Девушка оказалась жива, но изрядно истерзана и покалечена от падения. Я стал думать, что с ней делать. Мобильников тогда не было. То есть набрать 112 и убежать не получалось. Какие у меня были варианты?

Можно плюнуть и уйти. Как в песенке поётся: «Девушка красивая в кустах лежит нагой. Другой бы изнасиловал, а я лишь пнул ногой». Но у неё было сильное рассечение, могла истечь кровью.

Можно занести её на вахту в мою общагу. Но тогда вахта вызовет не только скорую, но и милицию. И расскажет милиции, кто её принёс. И меня начнут опрашивать. А я в Санкт-Петрбурге без регистрации, а в этой общаге живу нелегально – в комнате у студента, который уехал на стажировку в Индию. Эти блатные – отмажутся, а на меня всех собак повесят. У этих моих соседей и без того был на меня зуб. Мы попытались вместе позаниматься бизнесом. Я продал партию украденных ими брюк. Они взяли все деньги и дали мне новое задание. Я сказал, что работать на них больше не буду, если они забирают все деньги. Расстались почти полюбовно: убивать они меня стали, но галочку поставили.

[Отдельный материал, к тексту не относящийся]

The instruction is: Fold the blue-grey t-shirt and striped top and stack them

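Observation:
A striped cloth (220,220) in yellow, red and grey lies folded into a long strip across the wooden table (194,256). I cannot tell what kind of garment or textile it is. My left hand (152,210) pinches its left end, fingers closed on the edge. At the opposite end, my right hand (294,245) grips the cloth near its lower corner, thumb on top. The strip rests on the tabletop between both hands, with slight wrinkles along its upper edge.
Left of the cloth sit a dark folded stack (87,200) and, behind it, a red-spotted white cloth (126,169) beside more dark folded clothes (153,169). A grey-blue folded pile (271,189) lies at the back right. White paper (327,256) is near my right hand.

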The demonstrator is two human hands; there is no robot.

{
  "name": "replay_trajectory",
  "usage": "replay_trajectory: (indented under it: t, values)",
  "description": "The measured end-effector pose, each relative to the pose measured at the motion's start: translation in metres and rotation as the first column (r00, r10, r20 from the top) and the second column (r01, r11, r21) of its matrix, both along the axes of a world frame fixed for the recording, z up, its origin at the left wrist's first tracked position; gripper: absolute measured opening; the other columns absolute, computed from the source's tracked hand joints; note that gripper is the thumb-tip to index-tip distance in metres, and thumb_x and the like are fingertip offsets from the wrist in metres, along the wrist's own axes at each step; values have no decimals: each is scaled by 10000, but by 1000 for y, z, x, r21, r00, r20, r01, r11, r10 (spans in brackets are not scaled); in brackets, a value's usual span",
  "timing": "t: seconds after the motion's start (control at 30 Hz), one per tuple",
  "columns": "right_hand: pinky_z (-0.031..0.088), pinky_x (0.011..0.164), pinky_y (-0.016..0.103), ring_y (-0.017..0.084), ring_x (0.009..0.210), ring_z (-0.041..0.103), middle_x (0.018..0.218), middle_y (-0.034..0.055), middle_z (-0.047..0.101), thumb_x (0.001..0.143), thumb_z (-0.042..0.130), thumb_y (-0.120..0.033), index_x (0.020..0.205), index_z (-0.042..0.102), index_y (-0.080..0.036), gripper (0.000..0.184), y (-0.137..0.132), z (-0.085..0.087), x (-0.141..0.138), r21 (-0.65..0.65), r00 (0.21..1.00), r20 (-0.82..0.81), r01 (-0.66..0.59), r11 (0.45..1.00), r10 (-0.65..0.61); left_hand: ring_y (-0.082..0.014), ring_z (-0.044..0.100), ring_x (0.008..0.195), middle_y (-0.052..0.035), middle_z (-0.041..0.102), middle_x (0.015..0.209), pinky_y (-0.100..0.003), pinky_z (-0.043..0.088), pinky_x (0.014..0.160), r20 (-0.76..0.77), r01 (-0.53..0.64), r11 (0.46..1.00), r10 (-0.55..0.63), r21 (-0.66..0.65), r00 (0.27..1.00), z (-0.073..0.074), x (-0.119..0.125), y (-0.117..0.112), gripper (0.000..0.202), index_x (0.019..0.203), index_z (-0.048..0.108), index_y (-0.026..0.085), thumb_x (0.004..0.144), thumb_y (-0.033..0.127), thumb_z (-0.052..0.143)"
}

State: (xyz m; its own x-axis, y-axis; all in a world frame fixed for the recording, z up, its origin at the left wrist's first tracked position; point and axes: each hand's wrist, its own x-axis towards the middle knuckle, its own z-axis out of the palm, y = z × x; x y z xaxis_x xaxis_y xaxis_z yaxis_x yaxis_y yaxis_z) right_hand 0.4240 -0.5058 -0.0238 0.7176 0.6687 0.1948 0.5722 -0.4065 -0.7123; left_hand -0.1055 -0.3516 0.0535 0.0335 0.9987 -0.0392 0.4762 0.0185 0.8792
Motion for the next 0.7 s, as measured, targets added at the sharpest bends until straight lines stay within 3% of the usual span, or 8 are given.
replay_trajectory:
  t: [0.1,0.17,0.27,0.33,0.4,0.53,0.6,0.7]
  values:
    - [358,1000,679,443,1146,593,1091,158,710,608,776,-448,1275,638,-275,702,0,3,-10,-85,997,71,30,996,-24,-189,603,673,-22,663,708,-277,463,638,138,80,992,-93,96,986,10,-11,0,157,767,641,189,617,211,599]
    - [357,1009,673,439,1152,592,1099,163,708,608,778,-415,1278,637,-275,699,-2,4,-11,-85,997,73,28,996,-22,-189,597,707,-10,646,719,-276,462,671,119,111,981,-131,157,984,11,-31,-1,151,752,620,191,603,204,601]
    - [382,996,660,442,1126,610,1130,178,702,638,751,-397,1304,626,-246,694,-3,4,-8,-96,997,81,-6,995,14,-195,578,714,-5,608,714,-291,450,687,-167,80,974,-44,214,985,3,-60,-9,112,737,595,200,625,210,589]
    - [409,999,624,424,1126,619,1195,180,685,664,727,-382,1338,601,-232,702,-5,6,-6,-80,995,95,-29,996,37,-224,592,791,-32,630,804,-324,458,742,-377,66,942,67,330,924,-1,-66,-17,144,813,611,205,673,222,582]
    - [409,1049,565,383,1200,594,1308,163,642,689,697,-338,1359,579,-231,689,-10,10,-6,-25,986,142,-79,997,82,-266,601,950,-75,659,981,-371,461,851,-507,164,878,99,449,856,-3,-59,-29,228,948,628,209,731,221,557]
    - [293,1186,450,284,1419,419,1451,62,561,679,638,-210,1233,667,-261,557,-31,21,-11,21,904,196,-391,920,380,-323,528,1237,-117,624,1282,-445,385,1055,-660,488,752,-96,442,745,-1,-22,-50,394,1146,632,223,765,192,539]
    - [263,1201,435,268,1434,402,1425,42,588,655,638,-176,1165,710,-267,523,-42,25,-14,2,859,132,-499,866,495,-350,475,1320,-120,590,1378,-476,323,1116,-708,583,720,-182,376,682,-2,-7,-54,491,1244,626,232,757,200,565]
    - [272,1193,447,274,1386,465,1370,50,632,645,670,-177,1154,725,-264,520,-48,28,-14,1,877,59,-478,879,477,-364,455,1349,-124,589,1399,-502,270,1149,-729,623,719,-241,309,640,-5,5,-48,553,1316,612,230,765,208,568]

Я выбрал третий вариант. Отнёс девушку к балетному училищу и подбросил на крыльцо. А потом постучался в дверь и невинным голосом сказал: «Извините, я тут мимо шёл, а у вас балерина валяется». И смылся.

Через две недели я узнал, что она всё это время была в сознании и видела, как я с ней метался.

Я тогда брался за любую работу и халтуру, даже если точно знал, что обманут с гонораром. Я приехал из Москвы, чтобы недорого получить второе высшее образование на журфаке питерского Университета, и растил в себе журналиста. За учёбу я заплатил, а питался подножным кормом, поэтому для меня важнее были не деньги, а опыт и портфолио. Больше всего я любил газету «Час Пик». Она удобно располагалась: на Невском проспекте, рядом с Московским вокзалом. И там было великолепное кафе. Сейчас все кафе примерно такие, но тогда, в 1994 году, в эпоху гадюжников, это кафе казалось сказочным. Дермантиновые диваны, приглушенный свет, кофе не из банки, а настоящий. С армянским коньяком. И настоящие журналисты. К тому же эта газета имела самый высокий тираж в городе, что для моего тщеславия было важно.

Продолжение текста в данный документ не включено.